The Third District extends to the western boundary of both Los Angeles City and Los Angeles County, bordering Ventura County. To the east, it ends at White Oak and Lindley Avenue. It includes the neighborhoods of Woodland Hills, Tarzana, Reseda, Winnetka and Canoga Park.

See district boundaries @: official city map outlining District 3.

Historic[edit]

A new city charter effective in 1925 replaced the former "at large" voting system for a nine-member council with a district system with a 15-member council. Each district was to be approximately equal in population, based upon the voting in the previous gubernatorial election; thus redistricting was done every four years. (At present, redistricting is done every ten years, based upon the preceding U.S. census results.)[1] The numbering system established in 1925 for City Council districts began with No. 1 in the north of the city, the San Fernando Valley, and ended with No. 15 in the south, the Harbor area.

The rough boundaries or descriptions of the Third District have been as follows:

1925: Mostly south of the Santa Monica Mountains east of Sawtelle, with its eastern boundary at Western Avenue, and its southern boundary running along Washington Boulevard to embrace the Palms area. It included the Los Angeles Country Club and the Sawtelle district, and all the Santa Monica Mountains west of Sawtelle to the Ventura County line, including Pacific Palisades and Topanga Canyon.[2][3]

1926: The "West Washington area."[4]

1928: "The north boundary . . . is the crest of the Santa Monica Mountains and the west boundary the city limits. The Pacific Ocean is the westerly portion of the south boundary of the district, then the line runs southeast along the city limits of Santa Monica to Cambridge Street, south to Pico Boulevard, southeast on Manning avenue and easterly in an irregular line to Eighth Street and Western Avenue. The line runs north on Western avenue to Melrose avenue. . . ."[5]

1932-33: "Due to its size, much territory was taken from this district. Its new boundaries are south by Pico Boulevard, east by Highland Avenue, north by Hollywood Hills, extending west to the ocean and Santa Monica Canyon."[6][7]

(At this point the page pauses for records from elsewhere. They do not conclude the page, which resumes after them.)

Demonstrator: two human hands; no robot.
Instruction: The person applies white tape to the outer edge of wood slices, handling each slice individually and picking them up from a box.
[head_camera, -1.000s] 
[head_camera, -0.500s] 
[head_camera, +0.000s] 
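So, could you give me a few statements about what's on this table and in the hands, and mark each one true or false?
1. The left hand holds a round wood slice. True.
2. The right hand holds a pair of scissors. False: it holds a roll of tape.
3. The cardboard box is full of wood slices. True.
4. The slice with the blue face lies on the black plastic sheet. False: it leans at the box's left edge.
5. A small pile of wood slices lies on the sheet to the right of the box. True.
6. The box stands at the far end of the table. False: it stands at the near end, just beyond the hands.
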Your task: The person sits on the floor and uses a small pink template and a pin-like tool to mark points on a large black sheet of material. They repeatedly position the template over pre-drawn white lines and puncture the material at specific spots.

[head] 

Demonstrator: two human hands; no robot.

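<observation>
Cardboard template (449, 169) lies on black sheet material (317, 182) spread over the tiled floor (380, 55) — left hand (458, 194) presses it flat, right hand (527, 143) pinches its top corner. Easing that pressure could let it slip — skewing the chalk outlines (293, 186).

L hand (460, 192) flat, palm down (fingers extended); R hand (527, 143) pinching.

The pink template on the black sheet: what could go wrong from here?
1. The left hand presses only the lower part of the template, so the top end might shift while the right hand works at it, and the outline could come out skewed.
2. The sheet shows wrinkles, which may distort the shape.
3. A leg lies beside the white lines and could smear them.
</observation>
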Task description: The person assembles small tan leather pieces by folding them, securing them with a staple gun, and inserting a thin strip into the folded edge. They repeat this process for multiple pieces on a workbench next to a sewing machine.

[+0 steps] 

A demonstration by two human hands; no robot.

1937: Between the Pacific Ocean on the west and Sycamore Avenue on the east, north of Pico Boulevard.[8]

1940: Irregularly shaped east-west district including the area south of West Hollywood and Beverly Hills, with Westwood, Brentwood and Pacific Palisades, to the coast.[9]

1951: "West Hollywood, UCLA and contiguous territory and then ventures over the Santa Monica Mountains to take in a portion of the San Fernando Valley, including Tarzana, Woodland Hills and other communities."[10]

1960. The 3rd District gave up Encino and part of Woodland Hills.[11]

1964: The district was reduced in size when the 12th District was transferred from Downtown Los Angeles to the San Fernando Valley, taking over some of the 3rd's area.[12]

1965: The southwest corner of the Valley, including Woodland Hills, Tarzana and parts of Encino, Canoga Park and Reseda.[13]

1981. "Although the district is largely white and middle class, it is complicated and anything but homogenous. A study in contrasts, it has expensive ranch homes in Woodland Hills that are minutes away from shack-like dwellings in Canoga Park, a largely Hispanic barrio dating from the early 1900s."[14]

1985: Canoga Park, West Hills (now in District 12), Reseda, west Van Nuys and parts of Tarzana and Woodland Hills.[15]

Population[edit]

As of the 2000 census,[16] the population was 258,789. Ethnically, the district was 28.7% Hispanic, 10.8% Asian, 54% white, and 6.1% African-American.

There were 86,562 households, with 2.66 persons per household.

Officeholders[edit]

Eleven men and one woman have represented this district. They have been:

See also[edit]

References[edit]

Access to most Los Angeles Times links requires the use of a library card.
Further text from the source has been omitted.